Симферопольскую жизнь композитор начал четырьмя симфониями (с Одиннадцатой по Четырнадцатую, все написаны в 1966 году), объединенными в десятичастный цикл, который длится два с половиной часа. Цикл получил программное название «Совершишася» (последнее, по Иоанну, слово Христа на кресте). В 1974 году создан цикл из двух симфоний (Пятнадцатой и Шестнадцатой), озаглавленный «И во любовь животворящую». Следующий грандиозный цикл симфоний (с Восемнадцатой по Двадцать третью, 1976—1980) назван «Бысть». Симфонии складываются в единый сверхцикл.
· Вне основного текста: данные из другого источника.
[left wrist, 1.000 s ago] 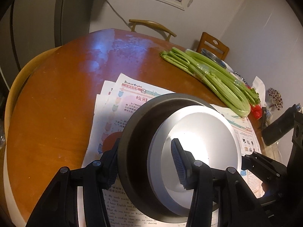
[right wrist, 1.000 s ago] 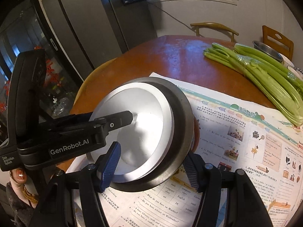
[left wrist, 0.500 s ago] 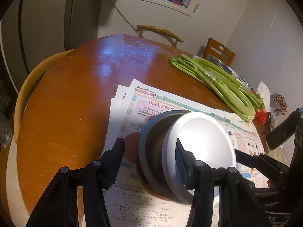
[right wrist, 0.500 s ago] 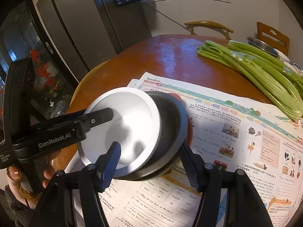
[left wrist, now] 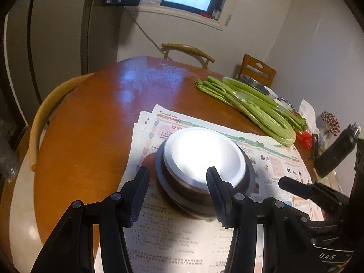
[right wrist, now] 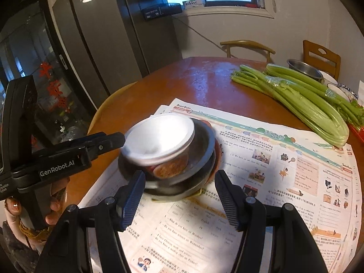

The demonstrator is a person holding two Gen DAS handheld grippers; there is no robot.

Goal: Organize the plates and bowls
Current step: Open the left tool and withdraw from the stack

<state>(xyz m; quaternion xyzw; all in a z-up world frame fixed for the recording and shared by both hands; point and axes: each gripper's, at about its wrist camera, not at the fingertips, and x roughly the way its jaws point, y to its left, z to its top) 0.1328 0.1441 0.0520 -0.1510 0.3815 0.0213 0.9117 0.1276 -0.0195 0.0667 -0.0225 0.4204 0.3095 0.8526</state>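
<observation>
Now both my claws stand open, gripping nothing: left gripper (left wrist: 177, 187) and right gripper (right wrist: 179, 194) hang just before the stack of bowls (right wrist: 173, 154). The stack sits on newspaper (right wrist: 273, 182) on the round table (left wrist: 91, 125), the white bowl (left wrist: 202, 154) on top.

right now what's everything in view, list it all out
white-lined bowl: one, white inside with a patterned outside, topmost in the stack
metal bowls: grey steel, nested under it; count unclear
printed newspaper sheets: several, white with colour print, under the stack
round wooden table: one, reddish brown
celery bunch: one, green, far right of table
steel bowl: one, grey, behind the celery
wooden chairs: three, tan, around the table
dark bottle: one, black, right edge
left gripper: black, fingers open and apart from the stack
right gripper: black, fingers open
hand: one, holding the left gripper
</observation>
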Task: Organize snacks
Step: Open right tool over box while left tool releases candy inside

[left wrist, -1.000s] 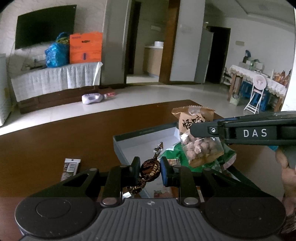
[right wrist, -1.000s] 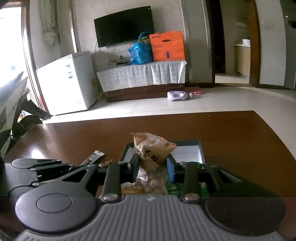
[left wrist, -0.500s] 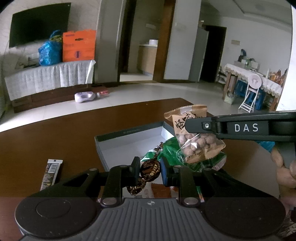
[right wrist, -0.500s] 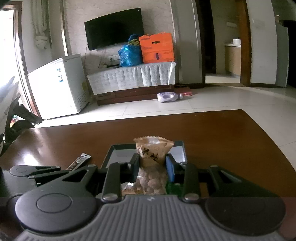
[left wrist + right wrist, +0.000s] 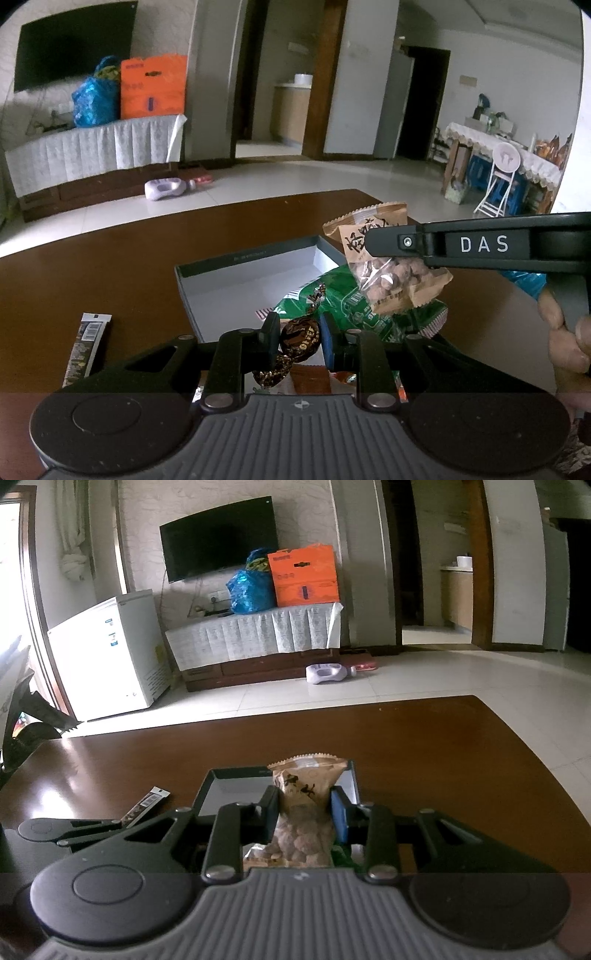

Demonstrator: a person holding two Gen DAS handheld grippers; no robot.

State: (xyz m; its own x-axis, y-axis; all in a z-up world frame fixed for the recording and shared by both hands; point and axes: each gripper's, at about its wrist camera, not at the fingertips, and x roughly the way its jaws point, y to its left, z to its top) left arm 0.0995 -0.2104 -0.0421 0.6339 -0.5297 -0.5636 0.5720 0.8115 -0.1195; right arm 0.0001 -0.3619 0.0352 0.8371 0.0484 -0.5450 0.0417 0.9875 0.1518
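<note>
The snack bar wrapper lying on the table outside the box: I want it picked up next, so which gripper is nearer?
Left. The left gripper sits just right of the wrapper; the right gripper is farther right, over the box.

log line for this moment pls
left gripper: shut on toffee candy | right gripper: shut on nut bag | both above open box

Brown nut packet (image 5: 303, 812) and dark wrapped candy (image 5: 300, 338) held above grey box (image 5: 243, 258).
</note>
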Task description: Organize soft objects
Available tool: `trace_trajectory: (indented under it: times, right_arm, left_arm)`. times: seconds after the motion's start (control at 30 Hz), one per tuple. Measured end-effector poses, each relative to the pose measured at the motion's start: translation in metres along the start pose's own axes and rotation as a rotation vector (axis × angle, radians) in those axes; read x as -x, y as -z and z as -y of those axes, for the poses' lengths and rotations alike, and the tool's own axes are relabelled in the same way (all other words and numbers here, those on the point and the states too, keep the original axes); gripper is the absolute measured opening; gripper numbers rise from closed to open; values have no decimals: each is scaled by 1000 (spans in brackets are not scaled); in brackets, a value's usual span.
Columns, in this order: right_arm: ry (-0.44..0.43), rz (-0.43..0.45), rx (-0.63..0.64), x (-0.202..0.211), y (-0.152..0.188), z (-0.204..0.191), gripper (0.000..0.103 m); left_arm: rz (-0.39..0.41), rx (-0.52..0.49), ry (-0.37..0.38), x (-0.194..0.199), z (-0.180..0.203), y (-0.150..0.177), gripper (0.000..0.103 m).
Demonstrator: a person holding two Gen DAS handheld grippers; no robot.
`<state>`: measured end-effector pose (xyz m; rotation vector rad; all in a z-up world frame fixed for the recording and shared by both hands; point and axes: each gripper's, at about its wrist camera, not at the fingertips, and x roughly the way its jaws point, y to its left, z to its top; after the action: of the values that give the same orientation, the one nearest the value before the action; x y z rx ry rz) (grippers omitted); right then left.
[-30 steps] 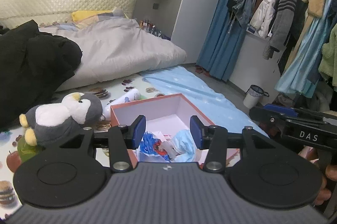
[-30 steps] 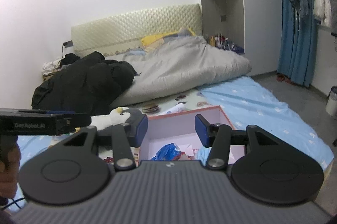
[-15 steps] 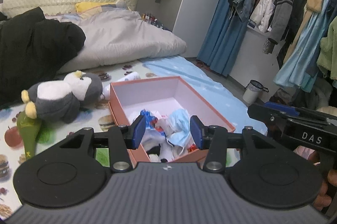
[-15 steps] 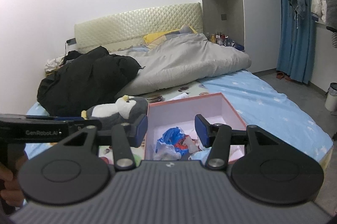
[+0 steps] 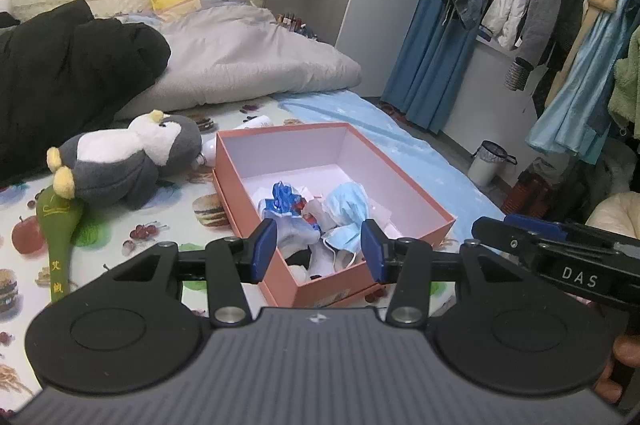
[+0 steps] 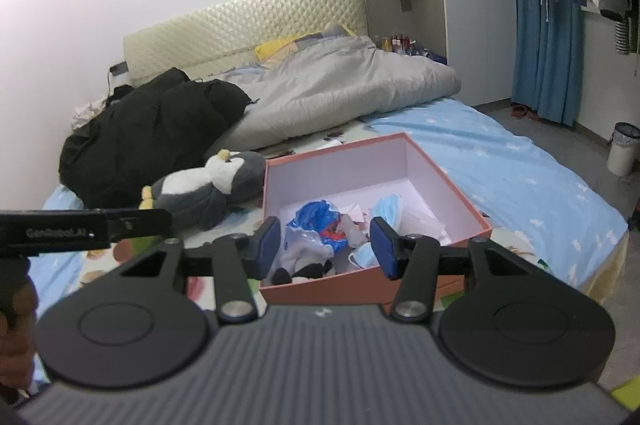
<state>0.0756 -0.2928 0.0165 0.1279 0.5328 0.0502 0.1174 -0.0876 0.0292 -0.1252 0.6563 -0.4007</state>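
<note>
Plush penguin (image 5: 128, 165) left of box (image 5: 400, 193), beyond empty left claw (image 5: 319, 253)

Bedroom clutter around the bed

Grey duvet (image 5: 256, 61) at 12 o'clock, black coat (image 5: 60, 77) at 10, blue curtain (image 5: 432, 37) at 2, hanging clothes (image 5: 560, 5) further right, small bin (image 5: 490, 163) at 3.
</note>
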Motion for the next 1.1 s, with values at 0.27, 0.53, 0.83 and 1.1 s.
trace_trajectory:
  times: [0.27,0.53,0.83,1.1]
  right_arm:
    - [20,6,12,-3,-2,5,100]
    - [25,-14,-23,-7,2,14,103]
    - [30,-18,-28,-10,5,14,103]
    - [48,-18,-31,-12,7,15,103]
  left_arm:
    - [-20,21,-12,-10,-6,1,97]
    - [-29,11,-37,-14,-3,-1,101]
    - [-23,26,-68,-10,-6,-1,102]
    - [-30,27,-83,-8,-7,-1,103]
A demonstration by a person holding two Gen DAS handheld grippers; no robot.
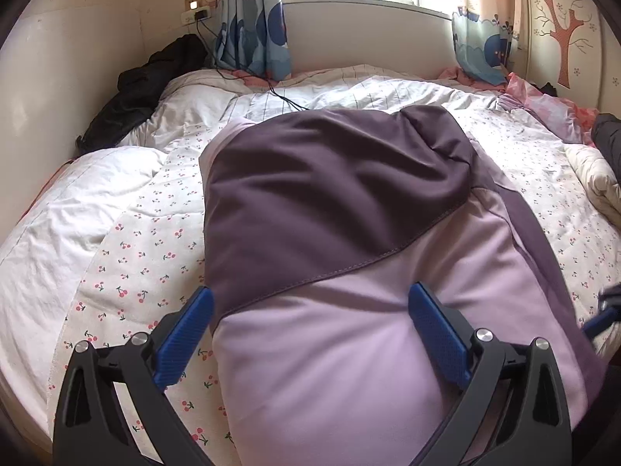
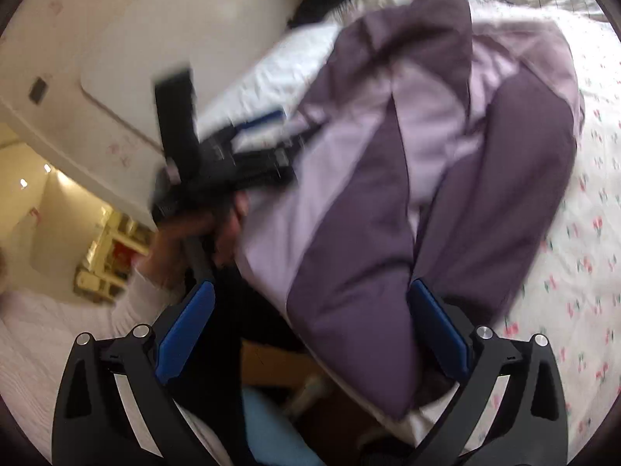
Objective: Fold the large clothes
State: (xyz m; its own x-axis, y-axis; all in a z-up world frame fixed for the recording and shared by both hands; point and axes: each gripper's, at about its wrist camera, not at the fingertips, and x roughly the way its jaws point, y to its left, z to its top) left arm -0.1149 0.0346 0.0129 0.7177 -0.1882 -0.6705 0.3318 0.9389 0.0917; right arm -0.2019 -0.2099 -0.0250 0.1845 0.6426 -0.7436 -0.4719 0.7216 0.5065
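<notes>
A large two-tone garment, dark purple and lilac (image 1: 330,233), lies lengthwise on the bed. My left gripper (image 1: 310,303) hovers open over its near lilac part, blue fingers (image 1: 434,330) spread wide with nothing between them. In the right wrist view the same garment (image 2: 427,178) stretches away, its near dark purple end hanging toward the bed's edge. My right gripper (image 2: 310,303) is open above that near end, empty. The left gripper (image 2: 233,155) appears blurred at the garment's left side, held by a hand (image 2: 186,233).
The bed carries a white cherry-print cover (image 1: 147,240) and rumpled quilts. A black garment (image 1: 136,93) lies at the far left by the wall, with a charger cable (image 1: 248,77). Pink and cream bedding (image 1: 574,147) sits at the right. A window with curtains (image 1: 252,19) is beyond.
</notes>
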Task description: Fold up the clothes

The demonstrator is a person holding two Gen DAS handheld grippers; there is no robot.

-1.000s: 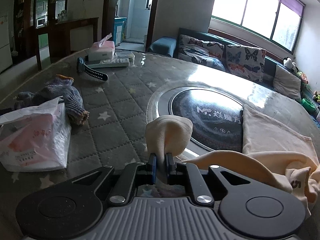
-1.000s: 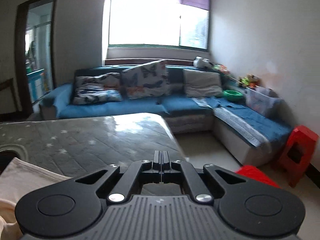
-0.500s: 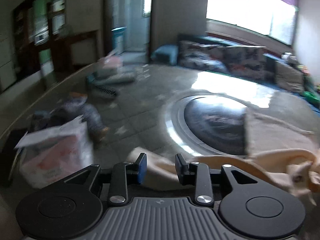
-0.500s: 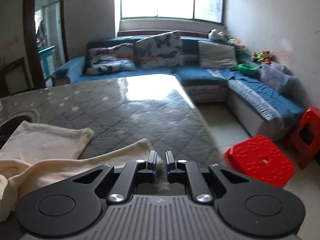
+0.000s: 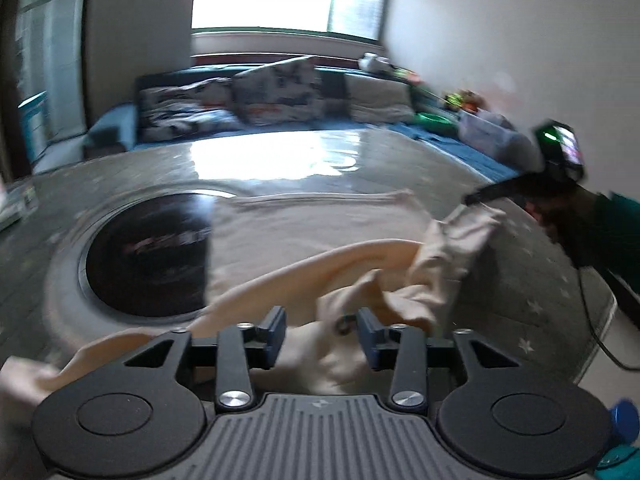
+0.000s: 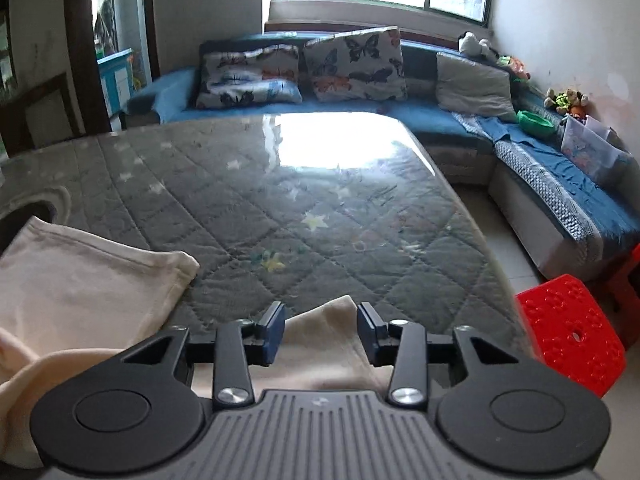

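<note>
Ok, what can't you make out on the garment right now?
- Left wrist view: motion blur smears the cream garment; its printed mark is unreadable.
- Left gripper body hides the near cloth.
- Right wrist view: the right gripper covers the near corner; the left edge crops the rest.

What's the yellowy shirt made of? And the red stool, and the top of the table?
Shirt: soft matte knit, probably cotton; it crumples and drapes. Stool: glossy moulded plastic, judging by its dimpled top. Table: quilted starry fabric, seemingly under clear glass or plastic, since the window glares off it.
</note>
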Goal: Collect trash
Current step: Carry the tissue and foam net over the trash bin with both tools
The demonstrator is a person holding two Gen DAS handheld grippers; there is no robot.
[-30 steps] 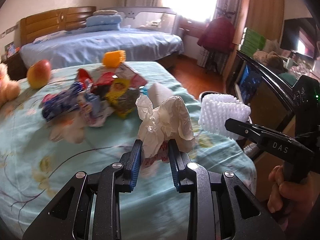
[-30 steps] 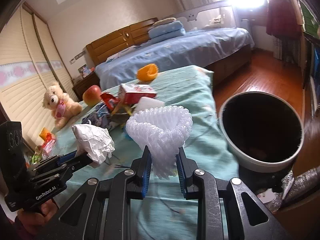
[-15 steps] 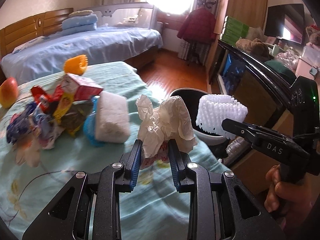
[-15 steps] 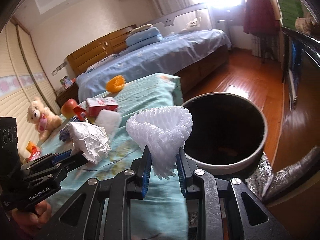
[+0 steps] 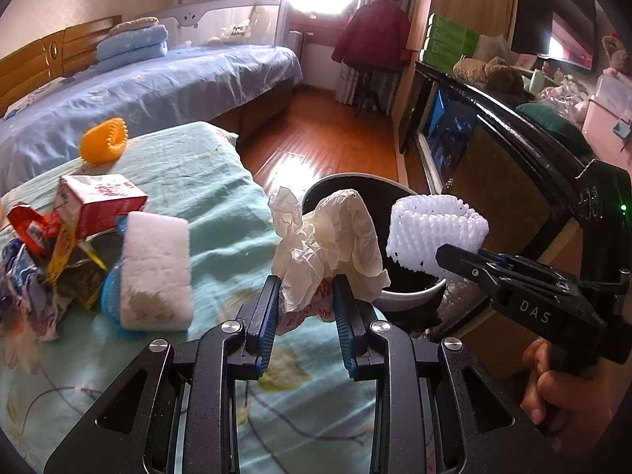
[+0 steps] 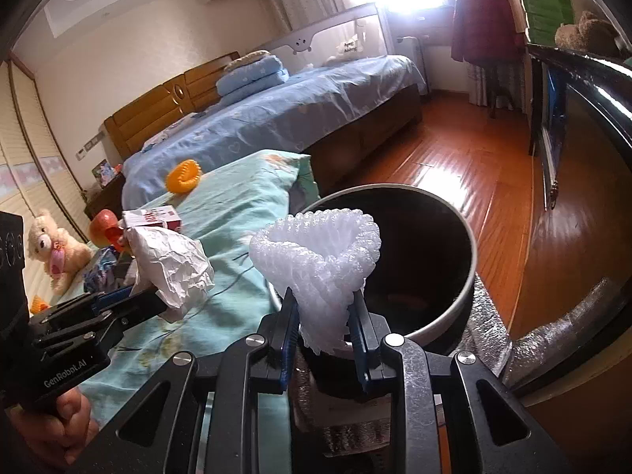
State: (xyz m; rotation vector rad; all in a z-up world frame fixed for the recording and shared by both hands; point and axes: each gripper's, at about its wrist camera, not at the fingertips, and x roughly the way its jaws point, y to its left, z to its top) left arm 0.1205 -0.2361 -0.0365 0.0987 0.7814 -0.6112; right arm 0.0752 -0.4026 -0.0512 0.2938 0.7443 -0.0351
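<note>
My left gripper (image 5: 304, 290) is shut on a crumpled white tissue (image 5: 328, 241) and holds it over the table's right edge, beside the round bin (image 5: 410, 296). My right gripper (image 6: 322, 308) is shut on a white foam fruit net (image 6: 316, 260) and holds it over the near rim of the bin (image 6: 466, 300), whose inside is dark. The right gripper also shows in the left wrist view (image 5: 454, 256), with the net (image 5: 434, 229) over the bin. The tissue shows in the right wrist view (image 6: 170, 264).
On the teal tablecloth (image 5: 205, 181) lie a white sponge (image 5: 156, 268), a red-and-white carton (image 5: 98, 201), several wrappers (image 5: 35, 260) and an orange foam ring (image 5: 104, 144). An apple (image 6: 102, 225) and teddy bear (image 6: 55, 249) sit farther left. A dark cabinet (image 5: 493, 166) stands right of the bin.
Both grippers have moved right, from over the table toward the bin, each still holding its trash. The bin is now right under the foam net.
</note>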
Поражавшая еще в студенте-Караманове творческая неудержимость претворилась в доении музыкального произведения. Композитор радикально долго развертывает музыкальный образ. Ракурсы образа сменяются, подобно оперным сценам, но образ един. Столь долго представать слушателю музыку заставляют положенные в ее основу тексты. Средневековая грамотность предполагала постоянное чтение единственной Книги. Чтение сосредоточенное и медленное, ведь язык Священного Писания представлял для читателя особую задачу. Все названия новозаветных симфоний Караманова даны на церковнославянском. Медленным, проникающим и проникающимся прочтением вслух (словами-мотивами, словами-линиями, словами-вертикалями, словами-тониками, словами-гигантскими наслоениями отзвуков тоники, словами-оркестровыми педалями, словами-разворотами оркестровых регистров и т.д.) глав, откуда взяты именующие стихи, и являются симфонические циклы.

* * *

Еще в начале 80-х, ненадолго поверив в возможность исполнений и изданий, Караманов легко маскировал части цикла «Бысть» светскими (и отчасти советскими) героическими названиями: вместо «Любящу ны» — «Путями свершений», вместо «Кровию ангчею» — «Победе рожденный» и т.п. Тут действовал не только конспиративный компромисс. Героически самоотверженное, подвижническое в народной истории композитор воспринимал в надысторическом религиозном значении. В последние двадцать лет XX века место героической общности, на котором для Караманова вначале находилась «Родина» на текст К. Симонова (1958), а потом катакомбные адепты Евангелий и Апокалипсиса (персонифицированные с середины 1960-х годов самим автором), занял упрямо-автономный и легендарно стойкий Крым, Крым с былым греческим просвещением и с керченскими катакомбами. Созданы «Крымская увертюра» и примыкающая к ней «Весенняя увертюра» для оркестра, два произведения на тему Аджимушкая — оратория и симфония (обе 1983). Как не вспомнить об «Ангарстрое», «Родине» или «Майской» симфонии 50-х!